What is expected: Extract each line of the records below that contains the word "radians".

Data extract:
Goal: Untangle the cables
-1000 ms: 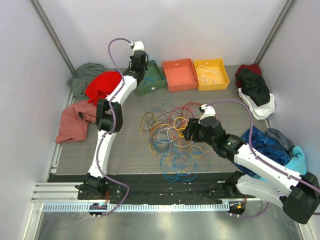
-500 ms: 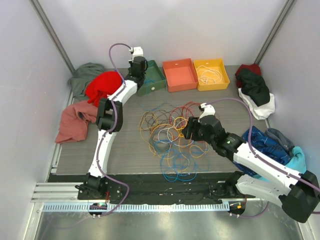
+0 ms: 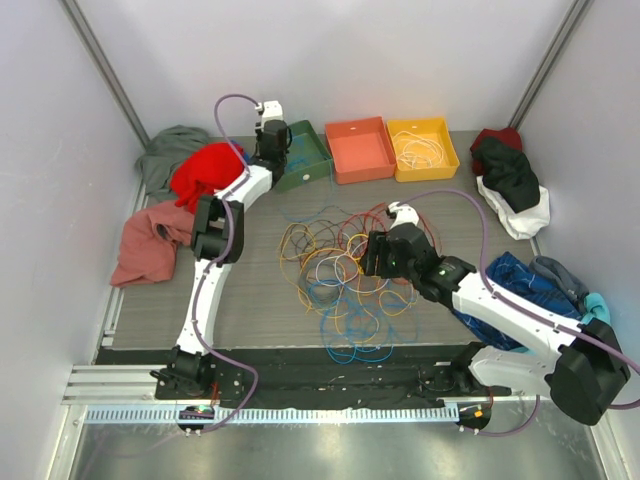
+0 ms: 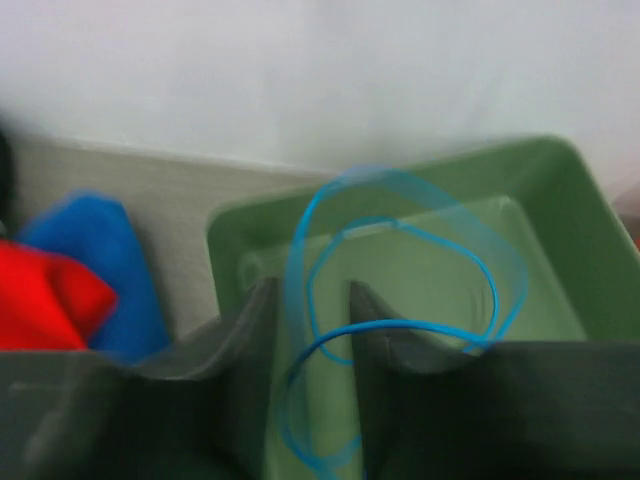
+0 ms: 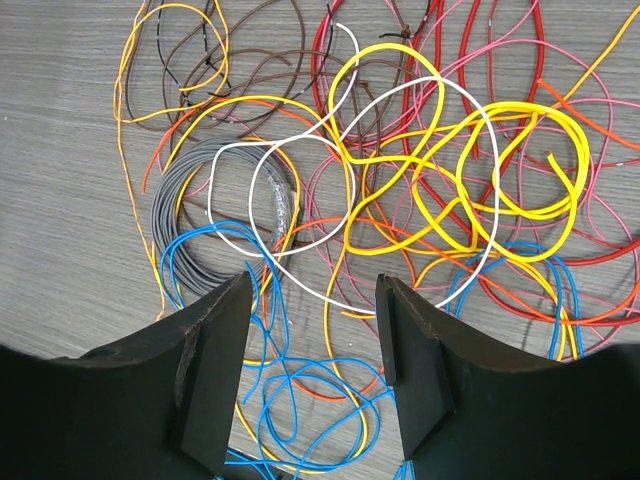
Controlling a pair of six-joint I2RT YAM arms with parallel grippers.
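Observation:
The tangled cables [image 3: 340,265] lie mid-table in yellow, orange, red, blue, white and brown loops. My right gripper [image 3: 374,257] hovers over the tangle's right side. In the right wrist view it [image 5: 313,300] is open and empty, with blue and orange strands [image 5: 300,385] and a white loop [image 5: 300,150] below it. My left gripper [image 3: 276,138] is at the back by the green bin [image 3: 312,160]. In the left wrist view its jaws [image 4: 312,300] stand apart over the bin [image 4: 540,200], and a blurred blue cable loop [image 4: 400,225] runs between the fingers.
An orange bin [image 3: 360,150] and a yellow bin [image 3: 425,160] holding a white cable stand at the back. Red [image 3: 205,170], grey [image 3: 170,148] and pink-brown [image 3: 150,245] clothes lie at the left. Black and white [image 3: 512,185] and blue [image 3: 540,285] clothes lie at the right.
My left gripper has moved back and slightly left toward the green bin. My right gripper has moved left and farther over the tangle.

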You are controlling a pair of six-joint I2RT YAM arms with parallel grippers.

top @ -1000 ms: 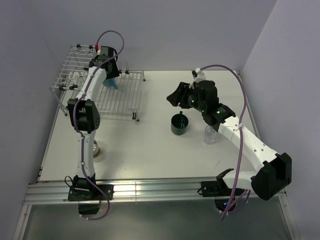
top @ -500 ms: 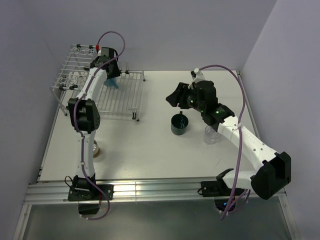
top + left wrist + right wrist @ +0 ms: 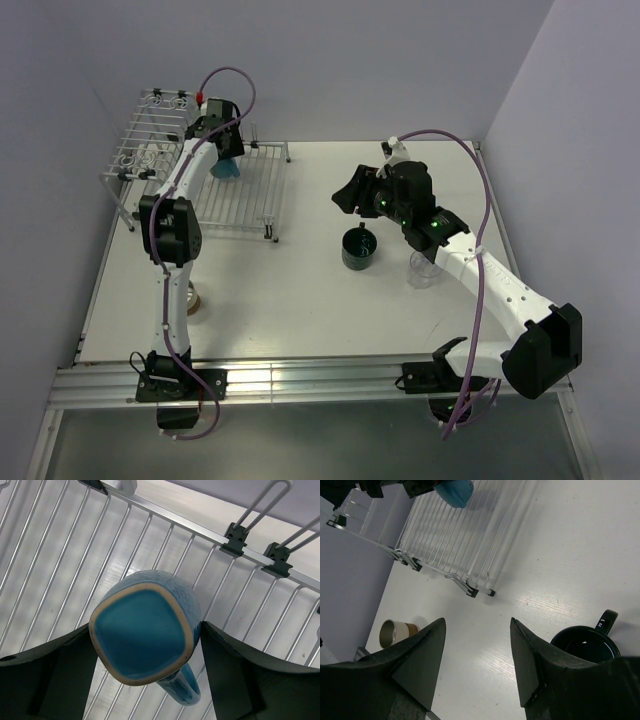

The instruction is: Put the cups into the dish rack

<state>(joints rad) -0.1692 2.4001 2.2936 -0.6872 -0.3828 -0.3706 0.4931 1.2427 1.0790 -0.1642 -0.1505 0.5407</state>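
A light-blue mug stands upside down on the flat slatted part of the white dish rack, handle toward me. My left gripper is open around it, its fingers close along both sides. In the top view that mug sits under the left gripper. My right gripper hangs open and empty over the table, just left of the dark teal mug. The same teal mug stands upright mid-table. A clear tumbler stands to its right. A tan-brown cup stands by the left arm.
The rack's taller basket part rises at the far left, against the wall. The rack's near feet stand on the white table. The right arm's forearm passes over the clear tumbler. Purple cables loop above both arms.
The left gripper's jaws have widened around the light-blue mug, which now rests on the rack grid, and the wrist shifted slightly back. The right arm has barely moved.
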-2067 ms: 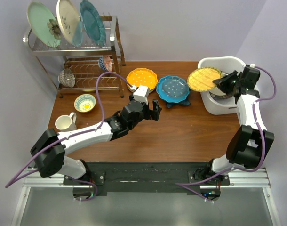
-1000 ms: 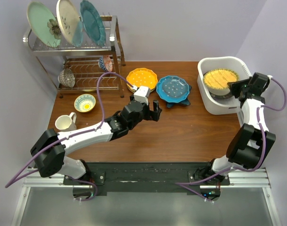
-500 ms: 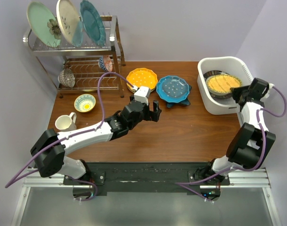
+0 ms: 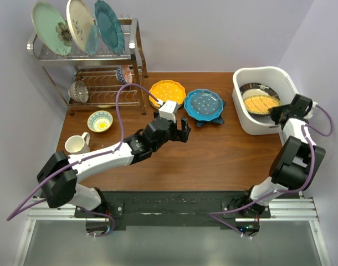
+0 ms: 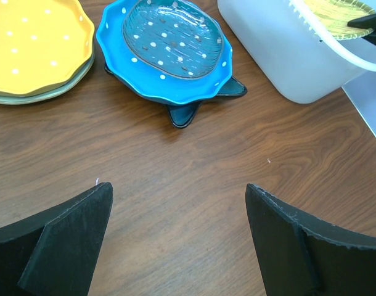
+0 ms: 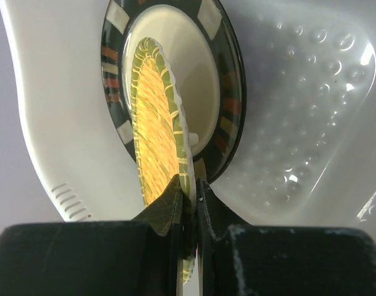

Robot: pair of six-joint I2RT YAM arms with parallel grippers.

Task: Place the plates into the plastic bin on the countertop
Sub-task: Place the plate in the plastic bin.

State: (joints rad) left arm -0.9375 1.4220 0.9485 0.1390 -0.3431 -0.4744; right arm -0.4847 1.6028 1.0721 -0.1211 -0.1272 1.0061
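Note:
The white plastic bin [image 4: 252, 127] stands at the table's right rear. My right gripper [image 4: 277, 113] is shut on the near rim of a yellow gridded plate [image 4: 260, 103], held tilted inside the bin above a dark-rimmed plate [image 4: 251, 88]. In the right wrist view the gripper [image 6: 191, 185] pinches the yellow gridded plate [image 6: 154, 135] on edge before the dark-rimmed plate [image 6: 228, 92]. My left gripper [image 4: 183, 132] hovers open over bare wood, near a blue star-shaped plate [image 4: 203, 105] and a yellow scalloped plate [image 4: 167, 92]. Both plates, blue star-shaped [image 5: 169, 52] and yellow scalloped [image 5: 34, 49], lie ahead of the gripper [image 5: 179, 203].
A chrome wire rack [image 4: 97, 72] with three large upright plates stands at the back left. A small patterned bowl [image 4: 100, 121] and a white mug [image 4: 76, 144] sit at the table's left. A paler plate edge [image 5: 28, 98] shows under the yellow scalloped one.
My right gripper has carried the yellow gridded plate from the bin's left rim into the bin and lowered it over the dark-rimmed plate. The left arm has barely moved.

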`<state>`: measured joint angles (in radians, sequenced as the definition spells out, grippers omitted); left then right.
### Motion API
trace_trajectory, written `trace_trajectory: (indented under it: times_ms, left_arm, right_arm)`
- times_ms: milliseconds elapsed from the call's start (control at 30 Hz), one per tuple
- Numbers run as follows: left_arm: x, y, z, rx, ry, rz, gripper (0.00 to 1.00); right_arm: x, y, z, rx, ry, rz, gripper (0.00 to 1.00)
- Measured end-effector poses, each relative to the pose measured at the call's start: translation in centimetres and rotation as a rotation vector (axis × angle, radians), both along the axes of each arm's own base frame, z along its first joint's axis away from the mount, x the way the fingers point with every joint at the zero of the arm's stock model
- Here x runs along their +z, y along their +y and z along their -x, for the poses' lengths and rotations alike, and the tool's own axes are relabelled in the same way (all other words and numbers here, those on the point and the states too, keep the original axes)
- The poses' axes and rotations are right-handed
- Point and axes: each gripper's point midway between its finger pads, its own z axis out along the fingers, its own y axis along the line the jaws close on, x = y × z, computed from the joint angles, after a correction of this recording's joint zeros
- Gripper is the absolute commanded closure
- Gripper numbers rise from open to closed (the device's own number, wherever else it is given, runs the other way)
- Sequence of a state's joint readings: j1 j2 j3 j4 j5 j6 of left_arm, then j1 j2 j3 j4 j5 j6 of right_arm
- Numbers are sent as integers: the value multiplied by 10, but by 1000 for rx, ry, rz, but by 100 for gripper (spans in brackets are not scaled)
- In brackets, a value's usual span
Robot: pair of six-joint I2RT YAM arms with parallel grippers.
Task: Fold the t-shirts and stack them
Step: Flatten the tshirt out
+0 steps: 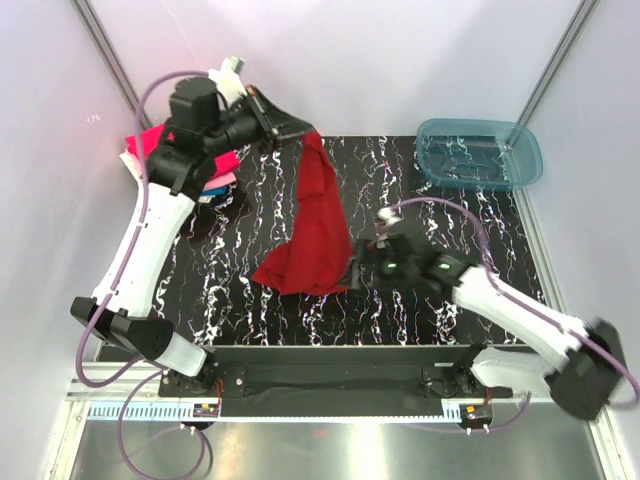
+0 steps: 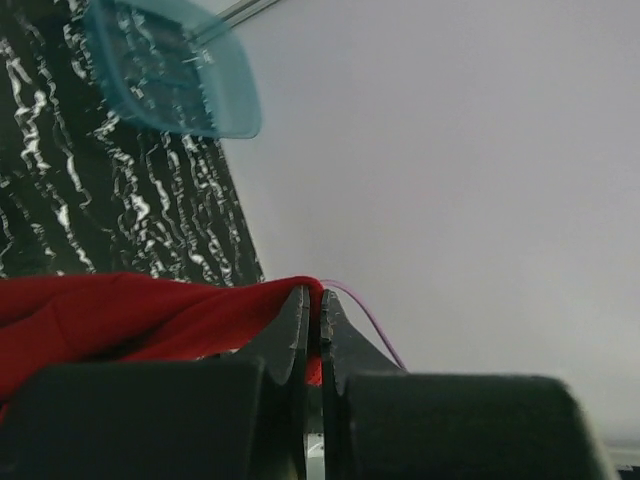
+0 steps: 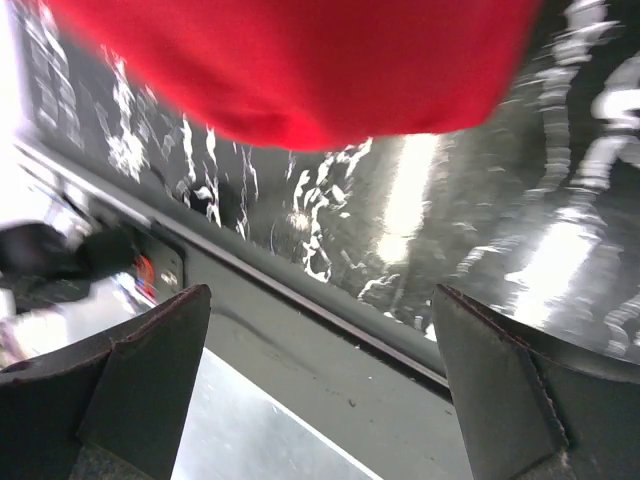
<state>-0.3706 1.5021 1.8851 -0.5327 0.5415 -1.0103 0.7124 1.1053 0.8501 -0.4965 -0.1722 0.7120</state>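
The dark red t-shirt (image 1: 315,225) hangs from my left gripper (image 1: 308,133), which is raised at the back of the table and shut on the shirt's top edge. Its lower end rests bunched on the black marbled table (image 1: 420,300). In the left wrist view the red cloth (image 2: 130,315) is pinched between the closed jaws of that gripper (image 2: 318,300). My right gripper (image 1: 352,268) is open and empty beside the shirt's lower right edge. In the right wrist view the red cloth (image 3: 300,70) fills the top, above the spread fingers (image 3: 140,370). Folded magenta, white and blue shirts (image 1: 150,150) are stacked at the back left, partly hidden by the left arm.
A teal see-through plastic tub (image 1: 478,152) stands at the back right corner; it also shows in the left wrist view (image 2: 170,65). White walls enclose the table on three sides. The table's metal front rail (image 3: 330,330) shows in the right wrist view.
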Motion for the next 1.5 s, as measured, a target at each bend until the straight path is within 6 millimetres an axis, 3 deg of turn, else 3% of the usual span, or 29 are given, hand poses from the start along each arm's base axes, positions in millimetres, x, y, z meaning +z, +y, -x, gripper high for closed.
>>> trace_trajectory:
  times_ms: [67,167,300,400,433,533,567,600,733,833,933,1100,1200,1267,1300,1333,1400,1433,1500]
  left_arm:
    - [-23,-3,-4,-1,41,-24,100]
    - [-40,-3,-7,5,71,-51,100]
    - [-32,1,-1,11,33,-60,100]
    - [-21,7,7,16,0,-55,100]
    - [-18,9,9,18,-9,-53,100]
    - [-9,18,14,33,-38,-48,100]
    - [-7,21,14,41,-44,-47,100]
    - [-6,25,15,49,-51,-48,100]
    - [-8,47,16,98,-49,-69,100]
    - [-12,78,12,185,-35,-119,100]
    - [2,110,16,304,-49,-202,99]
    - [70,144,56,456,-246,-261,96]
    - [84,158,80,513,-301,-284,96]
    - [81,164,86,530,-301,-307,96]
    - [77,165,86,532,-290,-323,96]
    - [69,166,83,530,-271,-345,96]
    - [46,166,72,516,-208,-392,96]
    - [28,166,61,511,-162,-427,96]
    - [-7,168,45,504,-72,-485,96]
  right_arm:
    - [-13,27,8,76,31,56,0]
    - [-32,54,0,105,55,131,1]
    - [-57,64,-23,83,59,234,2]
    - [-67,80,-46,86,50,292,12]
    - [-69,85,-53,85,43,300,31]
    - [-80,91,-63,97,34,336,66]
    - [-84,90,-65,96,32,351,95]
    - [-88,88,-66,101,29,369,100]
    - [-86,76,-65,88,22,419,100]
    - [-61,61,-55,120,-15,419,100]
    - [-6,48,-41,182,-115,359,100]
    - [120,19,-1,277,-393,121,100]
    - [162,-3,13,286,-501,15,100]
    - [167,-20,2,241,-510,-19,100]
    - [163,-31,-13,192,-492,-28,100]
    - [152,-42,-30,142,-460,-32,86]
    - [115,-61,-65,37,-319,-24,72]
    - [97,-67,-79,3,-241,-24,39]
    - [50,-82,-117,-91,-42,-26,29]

Written answer:
`<state>`: measured joint angles (in radians, sequenced as the definition spells out, grippers omitted); left then right.
- Measured end-effector poses, each relative to the pose measured at the call's start: translation in centimetres and rotation as a rotation vector (axis × angle, radians), both along the axes of each arm's own base frame, z along its first joint's axis away from the mount, x the way the fingers point with every joint at the zero of the arm's stock model

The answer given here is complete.